La crédulité mène au mensonge, le mensonge mène à la manipulation

Bref, j’étais crédule. Ce n’est pas un vilain défaut. C’est même un défaut partagé par tout le monde. A un moment de sa vie, chacun d’entre nous a été crédule.
La crédulité est un drôle de sentiment.
C’est à la fois rassurant et inquiétant. Rassurant parce que nous confions cette tâche si importante à notre survie qu’est la réflexion à des tiers qui pensent le monde à notre place pour nous élaborer un prêt-à-porter idéologique et valable en toutes circonstances.
La pensée « conspi » a ceci d’efficace qu’elle part de conclusions (non vérifiables) pour ensuite établir des faits (simplistes, la plupart du temps, mais toujours inventés au final) qui colleraient à la conclusion que l’on souhaite imposer (cf. argument irréfutable [3]).

C’est ainsi que lorsqu’une pseudo-révélation est avancée « officiellement » : c’est pour nous cacher une vérité plus importante et que les autorités/Illuminati/Reptiliens/Satanistes du Nouvel Ordre Mondial (NOM) l’ont bien voulu.

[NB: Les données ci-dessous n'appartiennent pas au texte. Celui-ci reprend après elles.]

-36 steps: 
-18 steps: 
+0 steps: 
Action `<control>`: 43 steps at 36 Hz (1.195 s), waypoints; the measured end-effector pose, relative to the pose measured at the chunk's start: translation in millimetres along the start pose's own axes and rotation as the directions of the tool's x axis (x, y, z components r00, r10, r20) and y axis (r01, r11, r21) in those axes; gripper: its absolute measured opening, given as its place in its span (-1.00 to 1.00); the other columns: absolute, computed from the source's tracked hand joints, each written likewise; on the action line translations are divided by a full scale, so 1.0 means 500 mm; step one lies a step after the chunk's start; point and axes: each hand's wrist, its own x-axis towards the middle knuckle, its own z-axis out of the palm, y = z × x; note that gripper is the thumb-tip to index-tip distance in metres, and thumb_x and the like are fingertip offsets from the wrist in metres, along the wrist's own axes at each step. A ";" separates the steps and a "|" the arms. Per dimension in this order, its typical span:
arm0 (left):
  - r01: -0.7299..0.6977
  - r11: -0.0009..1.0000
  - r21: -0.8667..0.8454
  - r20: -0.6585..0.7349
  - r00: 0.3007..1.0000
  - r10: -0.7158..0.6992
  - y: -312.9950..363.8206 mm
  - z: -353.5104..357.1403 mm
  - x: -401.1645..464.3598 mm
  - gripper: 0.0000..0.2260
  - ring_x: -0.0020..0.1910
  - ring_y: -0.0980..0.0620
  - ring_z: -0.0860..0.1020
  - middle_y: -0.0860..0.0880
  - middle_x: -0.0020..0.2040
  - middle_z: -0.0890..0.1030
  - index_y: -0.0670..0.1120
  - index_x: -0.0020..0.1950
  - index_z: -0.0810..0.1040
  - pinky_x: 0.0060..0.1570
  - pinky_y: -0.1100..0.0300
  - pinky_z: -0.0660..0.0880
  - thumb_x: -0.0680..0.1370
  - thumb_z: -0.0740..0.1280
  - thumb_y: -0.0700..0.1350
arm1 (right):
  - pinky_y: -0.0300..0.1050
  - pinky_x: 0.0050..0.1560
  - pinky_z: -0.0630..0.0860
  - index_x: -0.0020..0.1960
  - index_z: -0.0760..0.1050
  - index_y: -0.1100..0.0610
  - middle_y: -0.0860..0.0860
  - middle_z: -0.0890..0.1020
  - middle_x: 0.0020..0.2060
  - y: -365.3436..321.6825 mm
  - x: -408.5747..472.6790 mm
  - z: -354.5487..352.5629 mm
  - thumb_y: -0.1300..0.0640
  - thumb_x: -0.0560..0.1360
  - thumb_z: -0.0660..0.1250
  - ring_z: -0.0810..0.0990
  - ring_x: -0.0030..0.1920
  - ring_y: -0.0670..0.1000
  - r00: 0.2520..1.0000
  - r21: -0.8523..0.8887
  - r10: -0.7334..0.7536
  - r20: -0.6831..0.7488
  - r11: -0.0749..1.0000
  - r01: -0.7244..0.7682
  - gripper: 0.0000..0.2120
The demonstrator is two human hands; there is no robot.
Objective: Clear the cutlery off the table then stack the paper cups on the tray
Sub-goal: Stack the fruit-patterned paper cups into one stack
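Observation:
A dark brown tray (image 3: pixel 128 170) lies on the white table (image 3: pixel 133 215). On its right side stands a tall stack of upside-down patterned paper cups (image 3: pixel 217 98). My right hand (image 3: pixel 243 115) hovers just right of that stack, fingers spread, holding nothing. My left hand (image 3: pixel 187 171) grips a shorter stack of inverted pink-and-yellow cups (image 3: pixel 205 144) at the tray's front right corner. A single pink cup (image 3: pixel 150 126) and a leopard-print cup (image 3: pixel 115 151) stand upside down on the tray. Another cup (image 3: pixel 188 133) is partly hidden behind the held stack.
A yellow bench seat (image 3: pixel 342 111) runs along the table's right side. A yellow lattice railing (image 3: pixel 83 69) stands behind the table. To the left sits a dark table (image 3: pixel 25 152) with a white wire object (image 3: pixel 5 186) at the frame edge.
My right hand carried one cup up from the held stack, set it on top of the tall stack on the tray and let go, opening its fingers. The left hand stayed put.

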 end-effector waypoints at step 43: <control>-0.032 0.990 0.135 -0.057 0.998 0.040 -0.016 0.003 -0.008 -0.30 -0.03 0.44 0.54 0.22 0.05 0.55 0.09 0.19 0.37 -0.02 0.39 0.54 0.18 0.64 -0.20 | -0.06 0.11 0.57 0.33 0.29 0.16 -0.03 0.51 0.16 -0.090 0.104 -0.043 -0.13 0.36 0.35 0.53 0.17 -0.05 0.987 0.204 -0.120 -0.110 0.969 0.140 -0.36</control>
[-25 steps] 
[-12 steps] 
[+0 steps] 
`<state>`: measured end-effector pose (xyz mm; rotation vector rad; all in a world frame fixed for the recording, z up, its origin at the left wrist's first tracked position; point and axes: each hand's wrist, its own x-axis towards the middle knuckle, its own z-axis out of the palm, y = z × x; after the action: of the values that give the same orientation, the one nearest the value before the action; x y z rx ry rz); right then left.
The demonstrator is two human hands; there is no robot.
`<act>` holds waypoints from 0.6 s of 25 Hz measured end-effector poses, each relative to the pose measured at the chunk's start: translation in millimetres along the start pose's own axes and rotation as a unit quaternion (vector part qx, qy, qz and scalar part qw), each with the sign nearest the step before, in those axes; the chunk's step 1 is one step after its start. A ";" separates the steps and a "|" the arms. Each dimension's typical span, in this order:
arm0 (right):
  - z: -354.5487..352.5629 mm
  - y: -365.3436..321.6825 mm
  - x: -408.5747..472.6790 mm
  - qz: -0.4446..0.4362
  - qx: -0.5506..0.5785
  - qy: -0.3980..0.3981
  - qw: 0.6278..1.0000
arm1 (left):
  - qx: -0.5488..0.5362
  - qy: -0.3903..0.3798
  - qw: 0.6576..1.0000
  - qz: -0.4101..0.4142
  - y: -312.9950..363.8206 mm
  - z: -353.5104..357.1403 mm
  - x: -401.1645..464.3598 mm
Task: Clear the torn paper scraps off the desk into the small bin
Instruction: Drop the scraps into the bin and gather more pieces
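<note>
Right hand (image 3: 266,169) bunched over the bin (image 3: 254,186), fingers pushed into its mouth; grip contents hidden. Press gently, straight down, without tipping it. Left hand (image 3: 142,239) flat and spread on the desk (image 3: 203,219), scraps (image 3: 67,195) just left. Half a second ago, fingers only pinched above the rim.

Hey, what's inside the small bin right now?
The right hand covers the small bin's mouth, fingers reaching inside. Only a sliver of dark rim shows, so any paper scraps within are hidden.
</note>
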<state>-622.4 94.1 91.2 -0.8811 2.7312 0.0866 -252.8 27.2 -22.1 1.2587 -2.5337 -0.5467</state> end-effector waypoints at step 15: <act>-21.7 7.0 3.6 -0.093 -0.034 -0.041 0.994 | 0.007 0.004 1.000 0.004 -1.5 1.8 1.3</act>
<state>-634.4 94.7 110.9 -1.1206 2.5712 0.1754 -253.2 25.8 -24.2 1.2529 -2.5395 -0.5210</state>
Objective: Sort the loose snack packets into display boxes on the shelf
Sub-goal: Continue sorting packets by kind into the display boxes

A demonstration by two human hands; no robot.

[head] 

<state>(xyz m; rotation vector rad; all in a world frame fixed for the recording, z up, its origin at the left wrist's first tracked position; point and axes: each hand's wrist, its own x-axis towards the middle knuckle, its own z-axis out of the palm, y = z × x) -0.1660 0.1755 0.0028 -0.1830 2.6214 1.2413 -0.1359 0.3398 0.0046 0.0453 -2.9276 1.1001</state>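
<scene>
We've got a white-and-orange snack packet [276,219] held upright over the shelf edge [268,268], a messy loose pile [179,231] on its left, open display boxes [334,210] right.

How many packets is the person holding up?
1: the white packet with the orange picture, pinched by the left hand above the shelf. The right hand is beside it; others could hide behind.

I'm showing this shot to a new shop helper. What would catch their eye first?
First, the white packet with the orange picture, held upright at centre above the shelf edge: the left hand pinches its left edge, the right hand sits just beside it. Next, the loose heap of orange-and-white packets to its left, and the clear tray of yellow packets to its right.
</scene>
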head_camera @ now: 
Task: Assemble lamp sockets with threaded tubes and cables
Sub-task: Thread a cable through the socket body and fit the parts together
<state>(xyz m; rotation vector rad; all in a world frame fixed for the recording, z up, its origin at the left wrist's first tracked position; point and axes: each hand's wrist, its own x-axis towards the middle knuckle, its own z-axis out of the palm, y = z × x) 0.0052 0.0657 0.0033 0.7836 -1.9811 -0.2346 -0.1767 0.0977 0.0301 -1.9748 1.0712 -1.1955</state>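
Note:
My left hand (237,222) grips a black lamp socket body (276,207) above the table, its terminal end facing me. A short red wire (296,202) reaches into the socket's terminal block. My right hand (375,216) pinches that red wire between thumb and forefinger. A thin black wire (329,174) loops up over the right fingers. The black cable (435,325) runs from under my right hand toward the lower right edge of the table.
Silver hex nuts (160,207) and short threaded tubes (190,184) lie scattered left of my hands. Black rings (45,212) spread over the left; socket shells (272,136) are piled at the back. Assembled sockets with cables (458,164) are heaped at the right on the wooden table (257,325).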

Si une information secrète n’est jamais dévoilée (les ET dans la zone 51, au hasard) : c’est que les autorités/Illuminati/Reptiliens/Satanistes du NOM protègent si bien ce secret qu’on ne le saura jamais « officiellement » (cf. arguments fallacieux [4]). Dans tous les cas, la rhétorique conspirationniste est implacable. C’est pratique. Et c’est surtout rassurant.

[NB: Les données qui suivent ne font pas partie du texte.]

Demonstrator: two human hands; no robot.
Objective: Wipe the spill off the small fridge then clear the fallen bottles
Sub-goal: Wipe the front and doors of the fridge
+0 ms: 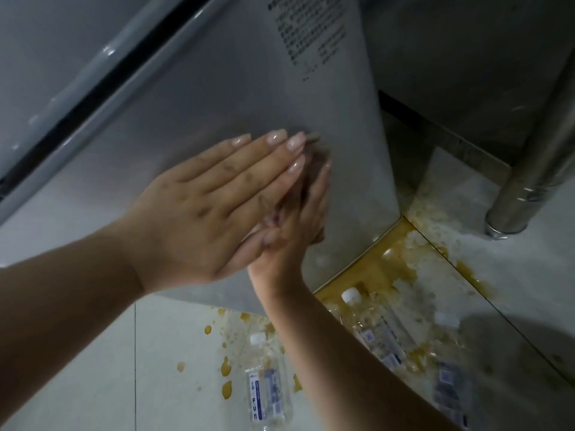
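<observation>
Fridge (pixel 217 98) side under flat left hand (pixel 214 194) and blurred right hand (pixel 298 219), grip unclear; capped clear bottles (pixel 267 387) fallen below.

Tiled floor (pixel 93 353): three fallen bottles (pixel 269 390), yellow-brown spill (pixel 370 269), fridge (pixel 217 98).

The picture is dim and greyish, with soft, flat light. The fingers (pixel 273 147) of the left hand (pixel 217 194) are smeared by motion blur, and the surface just past their tips blurs into a brownish patch. Up and left of the fingers, small glints sit on a glossy edge. Lines bend toward the frame's edges. Well below the fingers, the floor darkens into shadow.
</observation>
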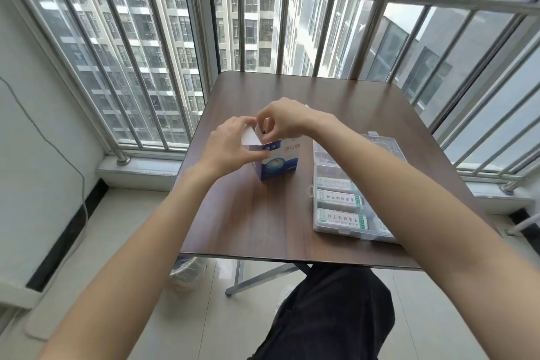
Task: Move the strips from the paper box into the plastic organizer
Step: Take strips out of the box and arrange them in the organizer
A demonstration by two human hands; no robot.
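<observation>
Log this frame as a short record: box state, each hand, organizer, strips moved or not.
paper box: upright on table, top flap open
left hand: grips box's upper left side
right hand: fingers curled at box opening; contents hidden
plastic organizer: right of box, lid open, holds packets
strips: none visible outside box

Blue-white paper box (pixel 277 162) stood upright mid-table, top flap opened. Clear plastic organizer (pixel 327 225) laid just right of it, lid open, w/ boxed packs inside.
</observation>
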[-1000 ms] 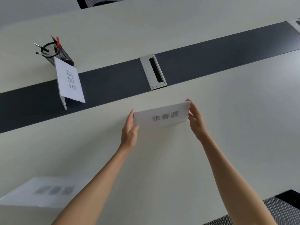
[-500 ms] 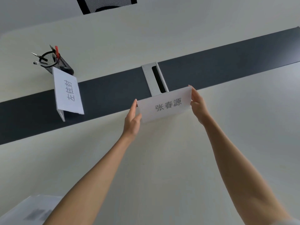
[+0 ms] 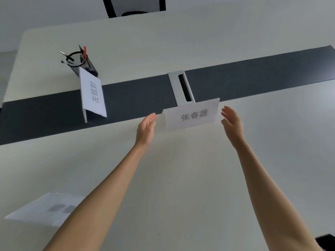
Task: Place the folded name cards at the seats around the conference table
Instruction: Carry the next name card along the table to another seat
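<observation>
A white folded name card [image 3: 192,115] with grey characters stands on the pale conference table [image 3: 181,178], at the near edge of the dark centre strip [image 3: 45,116]. My left hand [image 3: 146,128] is open just left of the card, not touching it. My right hand [image 3: 232,122] is open a little to the card's right, fingers spread. A second folded name card [image 3: 93,94] stands on the dark strip at the left, turned sideways. More flat white cards [image 3: 47,208] lie near the table's front left, partly behind my left forearm.
A black mesh pen holder [image 3: 84,64] with pens stands behind the left card. A silver cable hatch [image 3: 178,87] sits in the strip right behind the middle card. A black mesh chair [image 3: 134,5] is at the far side. A dark chair corner [image 3: 326,241] shows bottom right.
Both hands carried the card away from me to the strip's edge, set it standing on the table and let go. The hands now sit apart from it.
</observation>
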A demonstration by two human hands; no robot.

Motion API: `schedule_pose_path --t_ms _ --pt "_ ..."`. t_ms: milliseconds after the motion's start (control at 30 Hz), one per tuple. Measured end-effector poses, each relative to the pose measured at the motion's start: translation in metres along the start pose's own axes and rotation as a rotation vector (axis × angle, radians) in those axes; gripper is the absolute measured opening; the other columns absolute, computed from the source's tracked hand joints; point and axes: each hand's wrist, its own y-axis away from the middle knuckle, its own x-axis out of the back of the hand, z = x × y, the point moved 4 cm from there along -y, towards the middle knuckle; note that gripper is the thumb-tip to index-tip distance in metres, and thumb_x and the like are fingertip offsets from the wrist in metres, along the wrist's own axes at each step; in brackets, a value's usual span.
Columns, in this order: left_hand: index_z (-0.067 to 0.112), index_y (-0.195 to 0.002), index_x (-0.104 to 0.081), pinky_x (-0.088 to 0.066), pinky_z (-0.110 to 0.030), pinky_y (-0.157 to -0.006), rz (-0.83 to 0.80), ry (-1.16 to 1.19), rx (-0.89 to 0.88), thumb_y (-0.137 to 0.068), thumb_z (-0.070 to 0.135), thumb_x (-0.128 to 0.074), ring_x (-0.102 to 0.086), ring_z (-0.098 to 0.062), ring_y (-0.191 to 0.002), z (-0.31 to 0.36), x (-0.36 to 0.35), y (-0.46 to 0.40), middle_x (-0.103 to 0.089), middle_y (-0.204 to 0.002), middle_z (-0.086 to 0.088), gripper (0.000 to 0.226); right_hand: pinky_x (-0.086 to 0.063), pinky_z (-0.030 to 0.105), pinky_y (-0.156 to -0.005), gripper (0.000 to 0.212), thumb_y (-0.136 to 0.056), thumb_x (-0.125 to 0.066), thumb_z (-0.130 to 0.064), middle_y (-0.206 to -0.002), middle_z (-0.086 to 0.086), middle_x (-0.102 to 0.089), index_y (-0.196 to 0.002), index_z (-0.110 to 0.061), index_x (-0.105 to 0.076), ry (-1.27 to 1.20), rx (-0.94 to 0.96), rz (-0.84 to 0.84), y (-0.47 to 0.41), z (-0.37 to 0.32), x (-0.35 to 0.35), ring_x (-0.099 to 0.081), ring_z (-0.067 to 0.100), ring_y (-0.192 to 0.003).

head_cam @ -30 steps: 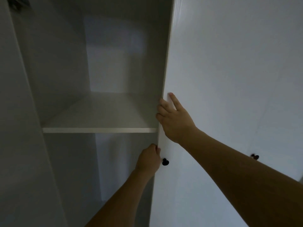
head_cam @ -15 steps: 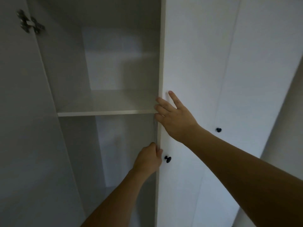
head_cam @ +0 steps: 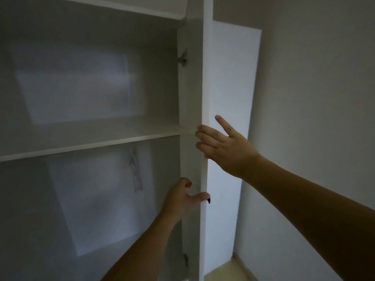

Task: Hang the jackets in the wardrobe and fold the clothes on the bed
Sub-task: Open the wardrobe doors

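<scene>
The white wardrobe (head_cam: 85,82) stands open in front of me, and no jackets or clothes are in view. Its right door (head_cam: 229,94) has swung out and shows its thin edge to me. My left hand (head_cam: 180,199) holds that edge beside the black knob (head_cam: 208,200), thumb on the edge and fingers curled on the inner face. Higher up, my right hand (head_cam: 223,147) grips the same edge from the outer side, at shelf height, with the index finger sticking up.
A white shelf (head_cam: 91,144) crosses the wardrobe, with bare compartments above and below it. Metal hinges (head_cam: 182,58) sit on the door's inner side. A plain wall (head_cam: 314,98) is to the right, with a strip of wooden floor (head_cam: 227,270) below it.
The right door has swung from nearly closed to wide open, both hands staying on its edge. My view has turned right, so the wall and floor now show.
</scene>
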Motion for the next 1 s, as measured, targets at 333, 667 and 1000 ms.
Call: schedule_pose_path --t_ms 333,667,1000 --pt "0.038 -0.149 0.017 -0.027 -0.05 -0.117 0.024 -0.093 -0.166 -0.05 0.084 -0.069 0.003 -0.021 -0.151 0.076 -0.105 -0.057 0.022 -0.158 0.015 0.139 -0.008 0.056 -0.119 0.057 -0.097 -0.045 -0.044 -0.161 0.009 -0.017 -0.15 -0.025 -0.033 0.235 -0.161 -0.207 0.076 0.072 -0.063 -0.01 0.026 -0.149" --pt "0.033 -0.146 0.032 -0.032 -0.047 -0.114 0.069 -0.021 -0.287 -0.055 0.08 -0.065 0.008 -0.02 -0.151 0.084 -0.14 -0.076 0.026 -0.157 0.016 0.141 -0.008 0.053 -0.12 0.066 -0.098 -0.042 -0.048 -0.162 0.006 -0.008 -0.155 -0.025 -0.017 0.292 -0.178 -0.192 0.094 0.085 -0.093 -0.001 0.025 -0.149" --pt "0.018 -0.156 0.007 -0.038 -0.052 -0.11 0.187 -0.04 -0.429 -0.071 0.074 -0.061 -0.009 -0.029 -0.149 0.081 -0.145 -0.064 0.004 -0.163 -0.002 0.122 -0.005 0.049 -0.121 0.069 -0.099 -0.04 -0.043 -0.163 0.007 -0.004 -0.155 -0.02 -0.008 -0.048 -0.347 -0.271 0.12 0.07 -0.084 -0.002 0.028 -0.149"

Ce qui est inquiétant par contre, c’est que l’on ne maîtrise rien au monde qui nous entoure. Un monde dangereux où même un vaccin peut déclencher une sclérose en plaque, alors on ne consomme que de l’homéopathie (ha oui, j’ai omis ce détail, je déteste maintenant les médecins « allopathes » et ne me soigne qu’avec de l’homéopathie !) et l’on met à la poubelle jusqu’à son cachet d’aspirine. Un monde où tout le monde nous manipule pour mieux nous exploiter. Il est donc important de se retrouver entre « sachants », informés par les spécialistes ès paranormal/ésotérisme, et ce en vase clos, afin d’auto-alimenter ses croyances jusqu’à plus soif.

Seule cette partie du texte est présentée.